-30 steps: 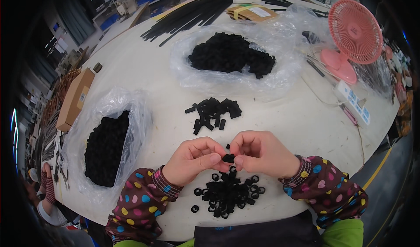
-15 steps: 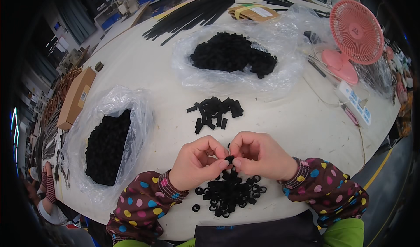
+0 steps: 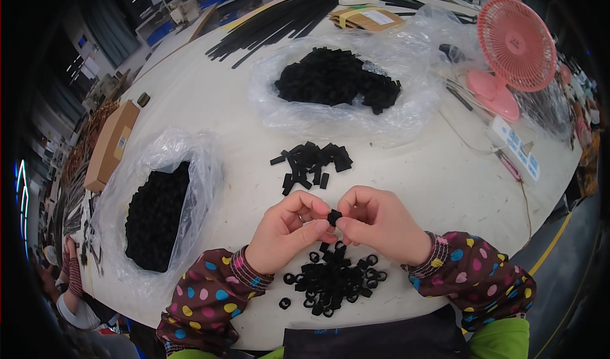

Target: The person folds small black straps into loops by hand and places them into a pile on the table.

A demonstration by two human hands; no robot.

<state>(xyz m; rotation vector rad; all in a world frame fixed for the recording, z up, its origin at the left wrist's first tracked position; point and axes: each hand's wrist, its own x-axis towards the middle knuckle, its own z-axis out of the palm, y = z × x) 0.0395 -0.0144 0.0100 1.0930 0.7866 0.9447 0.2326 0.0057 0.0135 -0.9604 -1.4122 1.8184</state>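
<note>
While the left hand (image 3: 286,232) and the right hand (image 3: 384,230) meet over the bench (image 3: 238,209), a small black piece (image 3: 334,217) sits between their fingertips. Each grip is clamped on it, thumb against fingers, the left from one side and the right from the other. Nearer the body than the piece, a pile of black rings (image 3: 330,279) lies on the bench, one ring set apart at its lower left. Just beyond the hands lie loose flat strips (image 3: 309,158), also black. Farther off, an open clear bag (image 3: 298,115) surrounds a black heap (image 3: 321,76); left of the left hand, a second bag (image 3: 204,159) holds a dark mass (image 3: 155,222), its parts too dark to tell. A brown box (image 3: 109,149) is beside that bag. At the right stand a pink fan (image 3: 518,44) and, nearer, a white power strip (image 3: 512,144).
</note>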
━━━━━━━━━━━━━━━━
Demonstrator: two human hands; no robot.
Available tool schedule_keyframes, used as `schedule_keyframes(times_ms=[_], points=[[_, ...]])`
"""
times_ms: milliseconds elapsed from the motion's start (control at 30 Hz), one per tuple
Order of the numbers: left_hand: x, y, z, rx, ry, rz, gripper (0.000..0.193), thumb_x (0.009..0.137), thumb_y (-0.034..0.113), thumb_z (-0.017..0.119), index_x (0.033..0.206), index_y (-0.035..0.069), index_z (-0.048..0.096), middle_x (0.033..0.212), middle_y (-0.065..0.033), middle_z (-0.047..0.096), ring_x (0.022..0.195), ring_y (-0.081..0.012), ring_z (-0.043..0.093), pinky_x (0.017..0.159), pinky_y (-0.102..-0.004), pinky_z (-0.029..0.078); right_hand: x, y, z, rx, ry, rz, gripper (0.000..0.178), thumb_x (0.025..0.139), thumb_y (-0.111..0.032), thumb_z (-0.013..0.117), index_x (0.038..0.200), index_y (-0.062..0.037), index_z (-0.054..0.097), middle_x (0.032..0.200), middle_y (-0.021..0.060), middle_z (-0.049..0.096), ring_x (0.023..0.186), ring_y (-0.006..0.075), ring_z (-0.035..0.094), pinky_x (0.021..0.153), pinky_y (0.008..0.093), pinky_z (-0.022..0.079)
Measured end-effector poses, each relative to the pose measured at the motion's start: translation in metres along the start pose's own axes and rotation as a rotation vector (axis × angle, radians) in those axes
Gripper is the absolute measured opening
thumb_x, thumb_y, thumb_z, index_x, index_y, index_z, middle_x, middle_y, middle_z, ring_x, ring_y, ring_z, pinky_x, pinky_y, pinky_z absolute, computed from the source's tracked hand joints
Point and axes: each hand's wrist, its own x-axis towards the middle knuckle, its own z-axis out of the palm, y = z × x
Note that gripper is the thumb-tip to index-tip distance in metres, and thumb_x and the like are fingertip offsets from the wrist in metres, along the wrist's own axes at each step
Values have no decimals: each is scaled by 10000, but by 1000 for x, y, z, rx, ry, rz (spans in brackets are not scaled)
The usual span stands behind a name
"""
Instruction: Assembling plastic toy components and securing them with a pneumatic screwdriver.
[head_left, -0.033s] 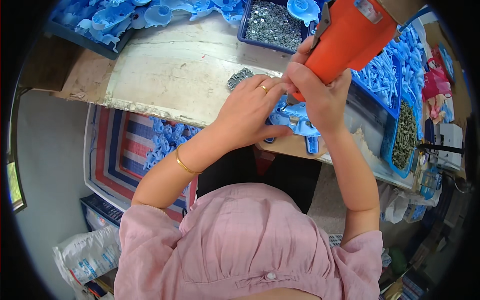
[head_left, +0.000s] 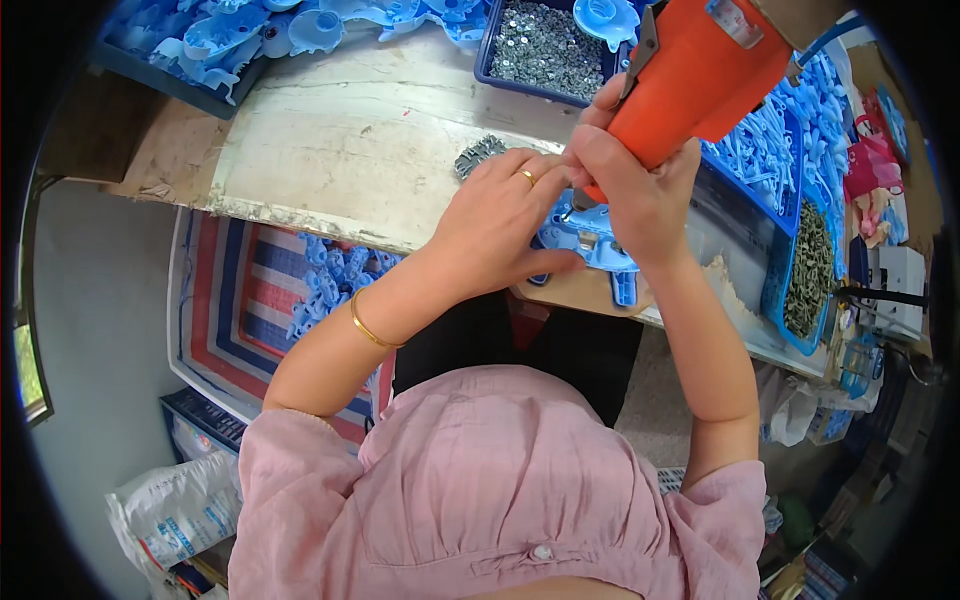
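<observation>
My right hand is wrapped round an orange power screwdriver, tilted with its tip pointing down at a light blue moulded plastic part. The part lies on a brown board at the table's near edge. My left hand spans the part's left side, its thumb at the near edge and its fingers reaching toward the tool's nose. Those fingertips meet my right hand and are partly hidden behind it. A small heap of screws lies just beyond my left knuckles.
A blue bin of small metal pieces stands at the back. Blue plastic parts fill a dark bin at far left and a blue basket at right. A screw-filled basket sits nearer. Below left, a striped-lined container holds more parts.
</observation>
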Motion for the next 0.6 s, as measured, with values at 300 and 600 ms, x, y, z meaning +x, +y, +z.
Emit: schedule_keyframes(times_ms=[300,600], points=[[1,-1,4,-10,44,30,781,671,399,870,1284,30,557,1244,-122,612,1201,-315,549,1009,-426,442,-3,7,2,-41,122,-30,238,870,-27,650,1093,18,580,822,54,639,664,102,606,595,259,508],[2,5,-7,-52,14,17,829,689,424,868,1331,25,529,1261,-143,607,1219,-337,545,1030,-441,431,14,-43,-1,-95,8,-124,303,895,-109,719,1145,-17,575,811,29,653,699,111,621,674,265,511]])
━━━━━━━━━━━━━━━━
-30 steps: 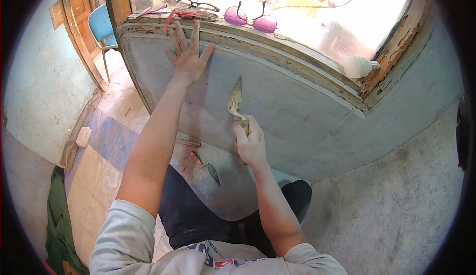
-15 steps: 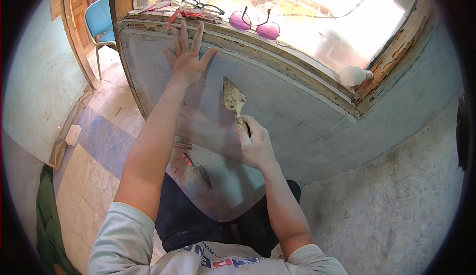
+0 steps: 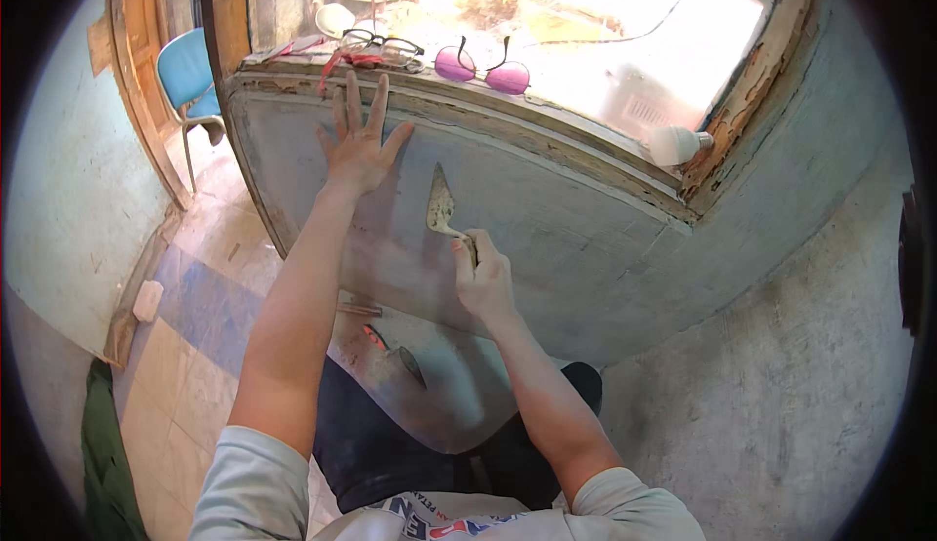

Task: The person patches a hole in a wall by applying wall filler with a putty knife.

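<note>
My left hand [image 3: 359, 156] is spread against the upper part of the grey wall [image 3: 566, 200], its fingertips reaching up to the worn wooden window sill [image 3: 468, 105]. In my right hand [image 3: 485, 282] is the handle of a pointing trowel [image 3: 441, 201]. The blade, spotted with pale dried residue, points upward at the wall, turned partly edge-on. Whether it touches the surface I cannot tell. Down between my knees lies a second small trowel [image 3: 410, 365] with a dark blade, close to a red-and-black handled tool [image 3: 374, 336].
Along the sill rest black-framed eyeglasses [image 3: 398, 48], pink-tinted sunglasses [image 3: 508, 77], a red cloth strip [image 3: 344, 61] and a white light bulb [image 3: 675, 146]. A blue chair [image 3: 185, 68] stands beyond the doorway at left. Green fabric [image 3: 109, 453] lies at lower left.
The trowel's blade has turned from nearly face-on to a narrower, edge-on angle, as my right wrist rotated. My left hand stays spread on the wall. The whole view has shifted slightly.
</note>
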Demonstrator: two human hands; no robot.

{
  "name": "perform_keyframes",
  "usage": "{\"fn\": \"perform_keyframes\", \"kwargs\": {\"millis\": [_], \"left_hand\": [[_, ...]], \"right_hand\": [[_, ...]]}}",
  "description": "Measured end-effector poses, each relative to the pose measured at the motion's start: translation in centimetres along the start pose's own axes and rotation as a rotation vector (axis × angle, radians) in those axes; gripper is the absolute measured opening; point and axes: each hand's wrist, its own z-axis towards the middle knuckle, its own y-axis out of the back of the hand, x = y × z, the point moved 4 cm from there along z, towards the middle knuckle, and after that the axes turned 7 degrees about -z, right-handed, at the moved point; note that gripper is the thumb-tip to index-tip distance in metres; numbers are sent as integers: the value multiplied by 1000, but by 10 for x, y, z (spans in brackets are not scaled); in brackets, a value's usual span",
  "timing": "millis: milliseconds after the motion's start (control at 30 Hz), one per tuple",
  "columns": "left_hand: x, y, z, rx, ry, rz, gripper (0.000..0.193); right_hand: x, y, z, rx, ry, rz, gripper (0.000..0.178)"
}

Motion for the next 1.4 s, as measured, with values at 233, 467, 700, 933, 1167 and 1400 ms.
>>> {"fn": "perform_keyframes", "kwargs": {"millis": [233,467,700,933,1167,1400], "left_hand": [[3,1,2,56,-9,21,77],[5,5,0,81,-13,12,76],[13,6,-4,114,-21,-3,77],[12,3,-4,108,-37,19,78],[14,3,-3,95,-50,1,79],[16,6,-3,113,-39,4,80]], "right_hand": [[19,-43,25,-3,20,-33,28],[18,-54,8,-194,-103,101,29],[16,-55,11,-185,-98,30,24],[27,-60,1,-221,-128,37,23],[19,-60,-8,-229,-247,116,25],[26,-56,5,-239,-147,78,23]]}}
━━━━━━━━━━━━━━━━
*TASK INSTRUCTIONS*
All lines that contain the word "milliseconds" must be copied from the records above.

*RESULT FOR THIS TASK*
times_ms: milliseconds elapsed from the motion's start (control at 30 Hz), one per tuple
  "timing": "millis: milliseconds after the motion's start (control at 30 Hz), one per tuple",

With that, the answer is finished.